┌──

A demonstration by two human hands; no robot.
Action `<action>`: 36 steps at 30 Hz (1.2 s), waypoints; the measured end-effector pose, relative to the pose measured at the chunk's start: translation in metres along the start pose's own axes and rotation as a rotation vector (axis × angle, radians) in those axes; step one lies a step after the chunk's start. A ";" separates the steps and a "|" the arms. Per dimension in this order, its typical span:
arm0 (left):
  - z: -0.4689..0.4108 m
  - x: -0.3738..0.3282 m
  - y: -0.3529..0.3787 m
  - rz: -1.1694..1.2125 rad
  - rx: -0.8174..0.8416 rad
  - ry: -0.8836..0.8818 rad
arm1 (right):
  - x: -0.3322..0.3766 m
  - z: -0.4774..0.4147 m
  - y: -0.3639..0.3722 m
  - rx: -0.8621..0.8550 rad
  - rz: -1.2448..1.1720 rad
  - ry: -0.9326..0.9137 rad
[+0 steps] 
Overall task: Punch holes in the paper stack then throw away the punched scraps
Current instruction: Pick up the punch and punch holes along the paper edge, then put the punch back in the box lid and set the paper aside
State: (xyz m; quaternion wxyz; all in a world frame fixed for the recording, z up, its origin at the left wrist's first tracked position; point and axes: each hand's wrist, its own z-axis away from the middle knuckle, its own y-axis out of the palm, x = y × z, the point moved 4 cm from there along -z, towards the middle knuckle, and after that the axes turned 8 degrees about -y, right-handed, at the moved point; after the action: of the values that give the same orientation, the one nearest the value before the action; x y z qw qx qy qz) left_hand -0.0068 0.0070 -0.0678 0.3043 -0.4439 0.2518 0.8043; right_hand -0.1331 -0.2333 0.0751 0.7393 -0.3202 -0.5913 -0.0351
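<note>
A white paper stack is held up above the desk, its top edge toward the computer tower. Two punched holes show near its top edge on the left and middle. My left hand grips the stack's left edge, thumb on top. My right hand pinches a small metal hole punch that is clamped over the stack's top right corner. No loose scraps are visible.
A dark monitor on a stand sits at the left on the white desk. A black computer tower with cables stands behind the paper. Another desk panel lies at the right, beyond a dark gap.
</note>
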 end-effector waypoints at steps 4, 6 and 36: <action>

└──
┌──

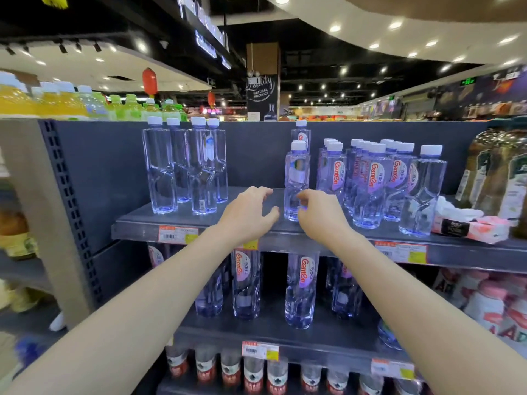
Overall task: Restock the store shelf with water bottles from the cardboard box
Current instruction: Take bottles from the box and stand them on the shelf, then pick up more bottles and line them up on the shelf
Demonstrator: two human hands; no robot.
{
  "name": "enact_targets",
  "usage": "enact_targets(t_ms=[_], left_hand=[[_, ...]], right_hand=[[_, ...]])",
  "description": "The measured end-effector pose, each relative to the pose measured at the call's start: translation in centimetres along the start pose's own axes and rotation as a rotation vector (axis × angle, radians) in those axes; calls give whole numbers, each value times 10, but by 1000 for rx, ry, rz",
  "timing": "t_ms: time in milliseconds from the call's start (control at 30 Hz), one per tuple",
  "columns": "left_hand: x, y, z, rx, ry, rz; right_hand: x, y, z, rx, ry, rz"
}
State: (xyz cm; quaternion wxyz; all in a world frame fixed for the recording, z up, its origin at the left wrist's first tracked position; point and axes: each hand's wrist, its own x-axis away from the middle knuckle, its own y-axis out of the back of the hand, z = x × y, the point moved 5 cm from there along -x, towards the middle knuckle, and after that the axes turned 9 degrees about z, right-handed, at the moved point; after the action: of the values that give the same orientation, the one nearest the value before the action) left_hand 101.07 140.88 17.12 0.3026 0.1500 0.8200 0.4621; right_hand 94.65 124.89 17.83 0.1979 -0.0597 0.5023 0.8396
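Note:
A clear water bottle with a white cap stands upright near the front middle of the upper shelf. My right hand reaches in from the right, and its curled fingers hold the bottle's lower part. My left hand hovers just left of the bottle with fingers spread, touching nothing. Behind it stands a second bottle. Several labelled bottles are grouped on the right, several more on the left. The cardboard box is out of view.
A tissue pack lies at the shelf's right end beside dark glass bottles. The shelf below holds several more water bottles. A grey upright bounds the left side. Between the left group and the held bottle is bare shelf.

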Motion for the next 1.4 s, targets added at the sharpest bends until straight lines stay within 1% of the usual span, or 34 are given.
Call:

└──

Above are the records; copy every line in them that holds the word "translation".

Action `<action>`: 36 steps at 30 Hz (1.2 s), waypoints; the measured end-effector pose, relative to the pose measured at the chunk's start: translation in metres along the start pose's own axes and rotation as a rotation vector (axis × angle, radians) in those axes; step one lies a step after the chunk's start. A ";" separates the steps and a "|" the arms. Per dimension in this order, its typical span:
  "description": "The measured end-effector pose, each relative to the pose measured at the call's start: translation in centimetres along the start pose's own axes and rotation as a rotation vector (axis × angle, radians) in those axes; calls give whole numbers, each value times 10, but by 1000 for rx, ry, rz",

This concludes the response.